((

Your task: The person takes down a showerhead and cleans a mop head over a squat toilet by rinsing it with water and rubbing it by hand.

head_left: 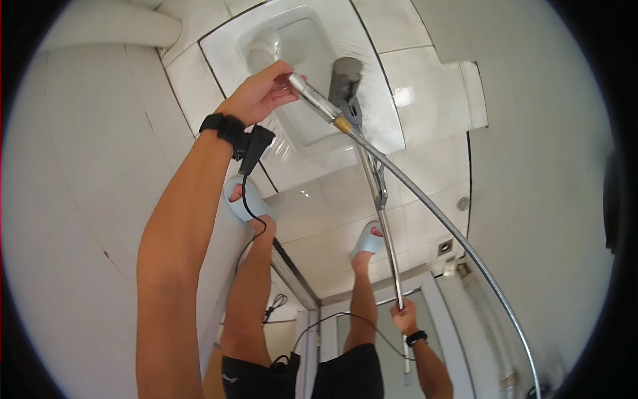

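Note:
My left hand [262, 93] is closed, thumb and fingers around the end of a silver handheld sprayer [312, 98]. A brass fitting joins the sprayer to a long metal hose [428, 199]. Below the sprayer lies a white squat toilet [379, 100], with thin streaks that look like water across it. My right hand [404, 318] grips the metal pole of a sponge mop [391, 256] low in the view. The mop's grey head [346, 73] rests over the right side of the toilet, its lever linkage partway down the pole.
A white pipe [113, 25] runs along the upper left wall. Pale tiles [319, 206] cover the floor, with a floor drain [444, 247] at right. My feet wear light blue slippers [367, 241]. A black cable [247, 199] hangs from my left wrist. A white-framed door [438, 312] stands low in the view.

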Tool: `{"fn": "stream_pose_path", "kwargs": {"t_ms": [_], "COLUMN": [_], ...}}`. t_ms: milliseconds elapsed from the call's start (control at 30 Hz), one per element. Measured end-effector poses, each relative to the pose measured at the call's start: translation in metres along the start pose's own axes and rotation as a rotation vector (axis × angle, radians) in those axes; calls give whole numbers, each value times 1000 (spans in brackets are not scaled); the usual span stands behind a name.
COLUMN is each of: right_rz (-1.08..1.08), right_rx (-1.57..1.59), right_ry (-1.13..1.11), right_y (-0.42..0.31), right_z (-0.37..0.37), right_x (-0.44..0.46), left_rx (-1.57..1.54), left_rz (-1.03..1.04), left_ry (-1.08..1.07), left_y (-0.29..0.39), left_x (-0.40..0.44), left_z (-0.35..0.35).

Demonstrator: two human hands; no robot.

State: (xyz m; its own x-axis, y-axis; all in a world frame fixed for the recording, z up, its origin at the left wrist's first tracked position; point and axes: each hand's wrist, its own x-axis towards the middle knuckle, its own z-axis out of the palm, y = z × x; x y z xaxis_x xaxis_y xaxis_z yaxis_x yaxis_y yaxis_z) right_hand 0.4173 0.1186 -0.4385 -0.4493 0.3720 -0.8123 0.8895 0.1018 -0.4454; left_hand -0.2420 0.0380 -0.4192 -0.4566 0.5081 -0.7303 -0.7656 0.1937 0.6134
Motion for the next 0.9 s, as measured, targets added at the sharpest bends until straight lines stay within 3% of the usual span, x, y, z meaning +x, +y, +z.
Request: {"fn": "stream_pose_path", "kwargs": {"t_ms": [233,667,900], "right_rz": [-4,47,25], "right_rx": [-45,-13,-64], "right_ry": [-25,-55,-37], "right_y": [-20,-29,-18], "right_z": [-4,-10,-7], "right_x": [-6,0,0], "left_rx": [-54,32,65], "left_rz": [84,-89,-61], "left_ry": [-69,38,74], "left_y": [0,-29,-33], "left_x": [5,28,43], "left_z": [-9,-32,-24]}}
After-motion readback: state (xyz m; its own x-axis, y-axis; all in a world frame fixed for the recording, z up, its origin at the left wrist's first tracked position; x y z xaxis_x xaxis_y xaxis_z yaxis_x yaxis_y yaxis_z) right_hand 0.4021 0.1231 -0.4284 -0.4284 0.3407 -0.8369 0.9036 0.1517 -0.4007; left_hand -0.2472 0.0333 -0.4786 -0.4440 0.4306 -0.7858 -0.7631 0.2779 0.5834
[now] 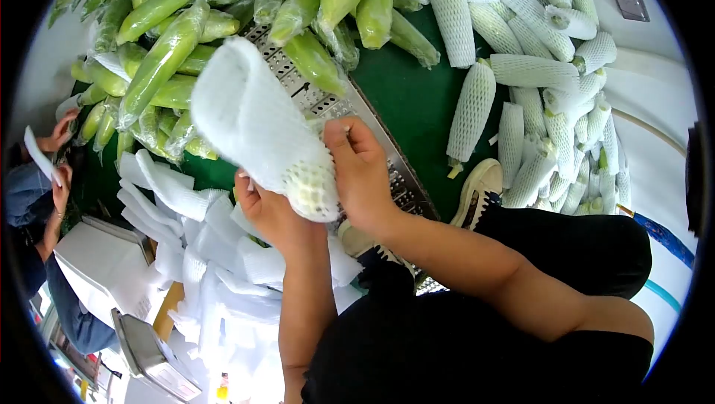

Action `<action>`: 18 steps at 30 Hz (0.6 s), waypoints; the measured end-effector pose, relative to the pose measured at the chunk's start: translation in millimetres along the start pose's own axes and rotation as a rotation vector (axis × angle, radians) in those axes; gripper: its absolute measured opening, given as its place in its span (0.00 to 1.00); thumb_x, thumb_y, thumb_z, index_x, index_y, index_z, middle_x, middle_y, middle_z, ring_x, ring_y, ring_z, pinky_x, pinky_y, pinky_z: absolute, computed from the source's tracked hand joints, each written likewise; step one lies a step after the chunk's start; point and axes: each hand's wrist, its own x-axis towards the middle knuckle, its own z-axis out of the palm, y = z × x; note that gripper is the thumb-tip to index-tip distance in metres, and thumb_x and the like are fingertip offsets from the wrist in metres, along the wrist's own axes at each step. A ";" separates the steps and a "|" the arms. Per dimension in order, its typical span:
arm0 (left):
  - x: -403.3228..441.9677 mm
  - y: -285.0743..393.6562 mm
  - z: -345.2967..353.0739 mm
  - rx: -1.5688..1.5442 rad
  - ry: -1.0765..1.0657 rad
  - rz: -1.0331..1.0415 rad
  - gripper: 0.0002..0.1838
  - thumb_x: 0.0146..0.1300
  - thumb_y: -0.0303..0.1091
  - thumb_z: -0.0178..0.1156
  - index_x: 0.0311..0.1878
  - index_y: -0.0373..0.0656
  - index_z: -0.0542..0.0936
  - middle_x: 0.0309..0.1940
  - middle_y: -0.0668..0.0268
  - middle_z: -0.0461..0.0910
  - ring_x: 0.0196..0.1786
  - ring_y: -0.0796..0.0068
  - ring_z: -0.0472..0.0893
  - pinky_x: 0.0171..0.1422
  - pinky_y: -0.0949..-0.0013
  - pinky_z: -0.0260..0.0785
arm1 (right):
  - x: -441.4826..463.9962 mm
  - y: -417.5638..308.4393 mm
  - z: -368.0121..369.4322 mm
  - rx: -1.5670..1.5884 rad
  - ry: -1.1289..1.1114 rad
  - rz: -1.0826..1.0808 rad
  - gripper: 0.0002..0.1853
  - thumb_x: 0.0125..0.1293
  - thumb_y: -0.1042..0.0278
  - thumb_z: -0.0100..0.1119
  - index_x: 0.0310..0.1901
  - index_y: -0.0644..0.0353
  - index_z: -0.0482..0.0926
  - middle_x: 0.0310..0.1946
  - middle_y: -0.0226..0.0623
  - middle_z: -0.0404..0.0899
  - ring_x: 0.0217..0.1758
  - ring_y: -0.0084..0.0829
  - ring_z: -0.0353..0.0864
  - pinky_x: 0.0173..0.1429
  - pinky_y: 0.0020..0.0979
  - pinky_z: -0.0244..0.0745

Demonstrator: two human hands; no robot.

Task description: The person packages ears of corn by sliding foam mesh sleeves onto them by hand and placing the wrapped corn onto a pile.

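Observation:
Both my hands grip a white foam net sleeve [249, 110] at its lower end. There the mesh is stretched over something pale green, seemingly the end of an ear of corn; the upper part of the sleeve looks flat. My left hand [272, 214] is closed on the left edge, its fingers partly hidden behind the sleeve. At the right edge my right hand [361, 173] pinches the mesh between thumb and fingers. Beyond the sleeve lie green ears of corn [167, 61] in clear film.
A perforated metal plate [372, 125] crosses the green surface [406, 99]. Foam-sleeved ears [532, 91] are piled at right. Loose foam sleeves [216, 233] lie at lower left, near a white box [104, 262]. Another person's hands [61, 180] are at far left. My shoe [480, 188] rests beside the plate.

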 end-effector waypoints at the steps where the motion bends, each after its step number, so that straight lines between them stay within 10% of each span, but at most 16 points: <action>1: -0.5 -0.6 2.7 0.009 -0.032 0.057 0.14 0.71 0.31 0.56 0.56 0.36 0.69 0.49 0.58 0.80 0.47 0.65 0.83 0.51 0.64 0.79 | -0.2 2.4 1.2 -0.042 -0.016 -0.076 0.15 0.77 0.57 0.52 0.39 0.61 0.75 0.30 0.24 0.73 0.33 0.14 0.68 0.38 0.20 0.66; 6: 41.5 -10.7 -12.6 0.311 -0.200 0.387 0.13 0.72 0.32 0.55 0.54 0.36 0.72 0.48 0.59 0.81 0.46 0.69 0.83 0.51 0.65 0.78 | 38.9 26.5 -15.7 0.022 -0.188 -0.147 0.11 0.78 0.61 0.51 0.40 0.60 0.73 0.30 0.22 0.70 0.33 0.13 0.66 0.38 0.20 0.65; 7: 47.2 -3.1 -8.7 0.140 -0.148 0.053 0.08 0.72 0.32 0.54 0.43 0.37 0.76 0.41 0.62 0.81 0.40 0.75 0.81 0.44 0.71 0.75 | 45.7 25.3 -15.8 0.019 -0.209 -0.185 0.11 0.78 0.62 0.50 0.40 0.60 0.73 0.30 0.22 0.70 0.33 0.14 0.66 0.38 0.20 0.65; 10: 26.2 10.8 -3.8 0.153 -0.106 -0.083 0.17 0.72 0.35 0.51 0.58 0.33 0.74 0.49 0.58 0.81 0.46 0.65 0.84 0.50 0.64 0.79 | 29.4 7.0 -9.1 -0.110 -0.254 -0.242 0.10 0.77 0.63 0.52 0.41 0.60 0.73 0.30 0.23 0.70 0.33 0.16 0.66 0.38 0.21 0.66; 16: -6.6 4.6 4.8 -0.374 -0.255 -0.113 0.20 0.74 0.38 0.47 0.59 0.33 0.72 0.54 0.57 0.78 0.54 0.63 0.81 0.56 0.59 0.77 | -9.5 -3.4 13.3 -0.179 -0.072 -0.457 0.11 0.77 0.61 0.52 0.43 0.61 0.74 0.31 0.26 0.72 0.35 0.16 0.67 0.40 0.22 0.67; 18: 14.1 -16.4 -7.7 0.046 -0.157 0.004 0.21 0.74 0.41 0.47 0.61 0.37 0.71 0.53 0.57 0.78 0.54 0.62 0.80 0.60 0.59 0.75 | -8.5 0.1 12.7 -0.136 -0.117 -0.378 0.11 0.77 0.61 0.51 0.44 0.61 0.74 0.32 0.26 0.73 0.36 0.16 0.68 0.40 0.22 0.68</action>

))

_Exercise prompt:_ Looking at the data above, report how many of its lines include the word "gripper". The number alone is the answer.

_Response:_ 3